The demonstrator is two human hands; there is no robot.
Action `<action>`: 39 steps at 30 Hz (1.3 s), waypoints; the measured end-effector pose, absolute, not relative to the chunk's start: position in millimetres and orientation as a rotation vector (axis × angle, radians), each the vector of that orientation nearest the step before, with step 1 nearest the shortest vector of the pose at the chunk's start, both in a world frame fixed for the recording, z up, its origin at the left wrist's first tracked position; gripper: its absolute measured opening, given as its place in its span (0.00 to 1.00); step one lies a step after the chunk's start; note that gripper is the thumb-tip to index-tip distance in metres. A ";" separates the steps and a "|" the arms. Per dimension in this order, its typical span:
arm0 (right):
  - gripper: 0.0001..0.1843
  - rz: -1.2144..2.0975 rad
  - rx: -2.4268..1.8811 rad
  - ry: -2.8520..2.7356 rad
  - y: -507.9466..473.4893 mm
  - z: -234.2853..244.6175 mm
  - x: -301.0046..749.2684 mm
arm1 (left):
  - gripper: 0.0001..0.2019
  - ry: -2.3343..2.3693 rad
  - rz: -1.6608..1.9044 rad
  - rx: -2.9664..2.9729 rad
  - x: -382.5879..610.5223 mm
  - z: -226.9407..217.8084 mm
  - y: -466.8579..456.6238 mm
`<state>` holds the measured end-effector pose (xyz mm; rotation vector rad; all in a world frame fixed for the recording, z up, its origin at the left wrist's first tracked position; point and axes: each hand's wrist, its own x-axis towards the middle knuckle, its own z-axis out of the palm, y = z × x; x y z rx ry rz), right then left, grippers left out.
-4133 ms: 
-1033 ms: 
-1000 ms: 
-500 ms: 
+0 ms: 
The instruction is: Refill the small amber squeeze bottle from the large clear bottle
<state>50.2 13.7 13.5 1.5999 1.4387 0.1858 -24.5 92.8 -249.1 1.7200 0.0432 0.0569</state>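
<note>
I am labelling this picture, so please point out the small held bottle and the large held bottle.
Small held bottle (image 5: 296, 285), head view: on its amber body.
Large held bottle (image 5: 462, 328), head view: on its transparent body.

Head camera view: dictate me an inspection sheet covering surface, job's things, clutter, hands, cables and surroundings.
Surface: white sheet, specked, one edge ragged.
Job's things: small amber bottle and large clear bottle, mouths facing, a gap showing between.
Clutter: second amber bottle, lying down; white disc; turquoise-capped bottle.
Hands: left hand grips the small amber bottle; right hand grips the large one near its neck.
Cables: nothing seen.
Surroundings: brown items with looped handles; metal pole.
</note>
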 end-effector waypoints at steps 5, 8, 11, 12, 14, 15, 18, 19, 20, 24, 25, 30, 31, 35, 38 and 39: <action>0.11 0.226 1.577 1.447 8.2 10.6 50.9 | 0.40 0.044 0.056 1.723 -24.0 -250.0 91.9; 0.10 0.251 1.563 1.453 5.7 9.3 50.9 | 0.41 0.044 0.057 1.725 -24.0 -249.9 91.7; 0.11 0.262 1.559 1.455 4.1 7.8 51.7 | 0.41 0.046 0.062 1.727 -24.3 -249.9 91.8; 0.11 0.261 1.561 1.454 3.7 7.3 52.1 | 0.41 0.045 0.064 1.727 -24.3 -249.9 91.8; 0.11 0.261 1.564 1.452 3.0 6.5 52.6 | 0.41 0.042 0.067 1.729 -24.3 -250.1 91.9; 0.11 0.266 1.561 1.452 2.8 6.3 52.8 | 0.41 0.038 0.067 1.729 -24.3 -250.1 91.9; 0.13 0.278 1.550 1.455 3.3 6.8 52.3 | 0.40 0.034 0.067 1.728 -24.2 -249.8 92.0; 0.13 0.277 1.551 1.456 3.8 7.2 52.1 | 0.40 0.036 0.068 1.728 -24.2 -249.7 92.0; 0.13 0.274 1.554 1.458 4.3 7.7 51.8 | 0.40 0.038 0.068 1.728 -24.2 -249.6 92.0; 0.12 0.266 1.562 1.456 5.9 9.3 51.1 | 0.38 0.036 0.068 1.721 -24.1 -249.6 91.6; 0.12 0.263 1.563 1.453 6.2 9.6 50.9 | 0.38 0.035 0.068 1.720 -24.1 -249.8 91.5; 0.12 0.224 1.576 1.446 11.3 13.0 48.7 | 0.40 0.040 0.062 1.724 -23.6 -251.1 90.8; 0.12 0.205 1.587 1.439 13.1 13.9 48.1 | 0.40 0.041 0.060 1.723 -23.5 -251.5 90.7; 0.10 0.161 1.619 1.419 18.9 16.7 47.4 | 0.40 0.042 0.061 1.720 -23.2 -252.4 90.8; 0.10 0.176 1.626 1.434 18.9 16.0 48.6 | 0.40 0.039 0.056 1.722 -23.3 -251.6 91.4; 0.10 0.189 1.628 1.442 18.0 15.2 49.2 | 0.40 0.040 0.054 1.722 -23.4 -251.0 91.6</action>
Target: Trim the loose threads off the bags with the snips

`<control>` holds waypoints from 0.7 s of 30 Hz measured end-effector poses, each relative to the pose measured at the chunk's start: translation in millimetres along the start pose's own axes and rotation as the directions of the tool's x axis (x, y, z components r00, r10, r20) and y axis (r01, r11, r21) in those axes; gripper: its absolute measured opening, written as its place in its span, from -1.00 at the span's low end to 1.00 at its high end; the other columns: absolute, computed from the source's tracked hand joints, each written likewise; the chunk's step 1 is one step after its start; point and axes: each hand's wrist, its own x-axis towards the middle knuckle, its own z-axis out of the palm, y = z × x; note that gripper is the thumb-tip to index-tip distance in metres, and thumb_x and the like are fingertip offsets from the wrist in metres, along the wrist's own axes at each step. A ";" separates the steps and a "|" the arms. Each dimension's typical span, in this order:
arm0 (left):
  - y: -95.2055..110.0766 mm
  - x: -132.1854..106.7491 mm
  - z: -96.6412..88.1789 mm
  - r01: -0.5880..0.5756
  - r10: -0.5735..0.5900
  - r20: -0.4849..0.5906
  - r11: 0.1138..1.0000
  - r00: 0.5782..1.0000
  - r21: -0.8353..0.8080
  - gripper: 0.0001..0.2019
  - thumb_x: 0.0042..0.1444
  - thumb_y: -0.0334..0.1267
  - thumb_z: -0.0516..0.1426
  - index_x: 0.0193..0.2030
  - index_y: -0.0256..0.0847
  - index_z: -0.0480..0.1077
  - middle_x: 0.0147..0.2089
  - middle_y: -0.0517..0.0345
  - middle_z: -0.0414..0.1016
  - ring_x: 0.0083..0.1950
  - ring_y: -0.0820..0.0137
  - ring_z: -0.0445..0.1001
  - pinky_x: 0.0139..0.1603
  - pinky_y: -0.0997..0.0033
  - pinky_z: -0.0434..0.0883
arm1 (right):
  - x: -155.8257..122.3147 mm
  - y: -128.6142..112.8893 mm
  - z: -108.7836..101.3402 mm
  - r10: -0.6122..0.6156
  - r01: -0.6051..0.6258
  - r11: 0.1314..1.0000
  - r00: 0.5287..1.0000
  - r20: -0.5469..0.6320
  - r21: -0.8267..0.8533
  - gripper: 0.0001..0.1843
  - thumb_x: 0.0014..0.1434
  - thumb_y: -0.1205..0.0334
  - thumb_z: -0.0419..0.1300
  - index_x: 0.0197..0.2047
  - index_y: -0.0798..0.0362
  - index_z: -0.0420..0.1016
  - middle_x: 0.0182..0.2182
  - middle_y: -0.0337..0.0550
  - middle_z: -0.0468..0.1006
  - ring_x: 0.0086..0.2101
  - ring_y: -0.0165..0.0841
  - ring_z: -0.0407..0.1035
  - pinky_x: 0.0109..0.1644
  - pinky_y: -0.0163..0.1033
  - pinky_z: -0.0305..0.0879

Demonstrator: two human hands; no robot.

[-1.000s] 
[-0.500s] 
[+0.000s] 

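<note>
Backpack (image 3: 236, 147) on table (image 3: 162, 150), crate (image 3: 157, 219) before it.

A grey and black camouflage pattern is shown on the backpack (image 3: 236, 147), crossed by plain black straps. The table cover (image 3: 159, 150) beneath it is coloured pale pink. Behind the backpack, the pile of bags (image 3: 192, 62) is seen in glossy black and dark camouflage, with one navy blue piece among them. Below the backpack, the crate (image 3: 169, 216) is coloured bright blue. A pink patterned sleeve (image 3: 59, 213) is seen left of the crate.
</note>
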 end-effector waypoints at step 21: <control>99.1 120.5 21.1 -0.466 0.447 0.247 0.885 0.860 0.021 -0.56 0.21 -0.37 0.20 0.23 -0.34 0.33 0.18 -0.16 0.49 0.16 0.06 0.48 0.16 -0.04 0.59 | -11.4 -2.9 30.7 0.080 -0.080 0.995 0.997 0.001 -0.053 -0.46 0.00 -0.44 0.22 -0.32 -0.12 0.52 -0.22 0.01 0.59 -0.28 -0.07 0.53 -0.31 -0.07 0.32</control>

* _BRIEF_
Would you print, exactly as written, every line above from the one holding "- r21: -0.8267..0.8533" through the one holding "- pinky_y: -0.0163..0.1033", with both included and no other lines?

* _OUTPUT BELOW_
  - r21: -0.8267..0.8533
  - gripper: 0.0001..0.1843
  - thumb_x: 0.0014..0.1434
  - thumb_y: -0.1205..0.0334
  - thumb_z: -0.0419..0.1300
  - index_x: 0.0197..0.2047
  - index_y: -0.0798..0.0362
  - index_z: -0.0420..0.1016
  - middle_x: 0.0182..0.2182
  - middle_y: -0.0337..0.0550
  - middle_z: -0.0468..0.1006
  - ring_x: 0.0086..0.2101
  - ring_y: -0.0165..0.0841
  - ring_z: -0.0407..0.1035
  - pinky_x: 0.0109..0.1644
  - pinky_y: -0.0163..0.1033

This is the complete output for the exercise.